A seasoned veteran of business transformation, organizational development and innovation initiatives, both in terms of product and organizational innovation, Cristian Vlad is the President and CEO of JCE Japan Creative Enterprise, a young and dynamic agency which helps corporate teams transform their business and manage their talent. Cristian has been advising global clients on the role of diversity, human capital, creativity and corporate communications as strategic business drivers to foster innovation and stimulate business growth. He has been recognized by both multinational corporations and emerging enterprises as a thought leader in the areas of business strategy, relationship management, organizational development and architecture, leadership, social media, collaborative environments, people operations, transformation and business model innovation. In parallel, Cristian is an IBM Global Business Services consultant, advising corporate clients on Talent and Organizational Transformation projects.

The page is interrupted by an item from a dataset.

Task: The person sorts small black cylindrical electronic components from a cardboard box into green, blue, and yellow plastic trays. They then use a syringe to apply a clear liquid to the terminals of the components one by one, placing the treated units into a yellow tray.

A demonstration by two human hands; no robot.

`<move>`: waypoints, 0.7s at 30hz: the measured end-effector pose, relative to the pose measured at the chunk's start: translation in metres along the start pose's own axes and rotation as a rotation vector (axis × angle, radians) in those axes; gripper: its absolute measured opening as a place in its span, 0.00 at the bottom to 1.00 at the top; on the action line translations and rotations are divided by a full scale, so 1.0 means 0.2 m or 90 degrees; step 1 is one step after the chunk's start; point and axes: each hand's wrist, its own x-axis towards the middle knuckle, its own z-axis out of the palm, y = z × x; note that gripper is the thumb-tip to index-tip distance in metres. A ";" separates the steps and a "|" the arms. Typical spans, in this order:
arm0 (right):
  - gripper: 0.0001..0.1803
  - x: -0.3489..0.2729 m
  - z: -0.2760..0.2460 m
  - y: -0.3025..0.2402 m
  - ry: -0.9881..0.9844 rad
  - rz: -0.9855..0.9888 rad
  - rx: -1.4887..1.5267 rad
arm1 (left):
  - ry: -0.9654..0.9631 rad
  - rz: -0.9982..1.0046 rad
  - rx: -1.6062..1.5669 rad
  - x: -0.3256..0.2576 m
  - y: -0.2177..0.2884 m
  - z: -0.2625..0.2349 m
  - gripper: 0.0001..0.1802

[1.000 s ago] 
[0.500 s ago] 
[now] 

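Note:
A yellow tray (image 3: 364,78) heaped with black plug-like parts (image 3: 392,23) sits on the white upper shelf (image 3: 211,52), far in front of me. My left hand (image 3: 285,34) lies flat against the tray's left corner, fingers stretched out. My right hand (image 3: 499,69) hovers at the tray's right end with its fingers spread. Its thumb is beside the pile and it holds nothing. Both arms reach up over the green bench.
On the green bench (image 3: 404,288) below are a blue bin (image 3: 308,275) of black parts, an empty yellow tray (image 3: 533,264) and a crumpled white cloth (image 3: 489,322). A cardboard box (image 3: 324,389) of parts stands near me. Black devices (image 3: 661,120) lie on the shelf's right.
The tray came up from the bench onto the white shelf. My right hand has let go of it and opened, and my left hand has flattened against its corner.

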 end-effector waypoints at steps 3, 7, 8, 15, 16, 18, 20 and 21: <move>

Prior to his current role, Cristian was project manager at Toyota Motor Corporation, where he led a team of advanced product development professionals within the Corporate Value Creation Department. He also consulted on numerous organizational changes, corporate rebranding and transformation projects globally, in a wide rage of industries. Cristian holds an MA in International Relations from Hirosaki University and a dual BA in Communications and Foreign Language Education from the University of Bucharest.

Cristian currently resides in Fukuoka, Hong Kong and San Francisco.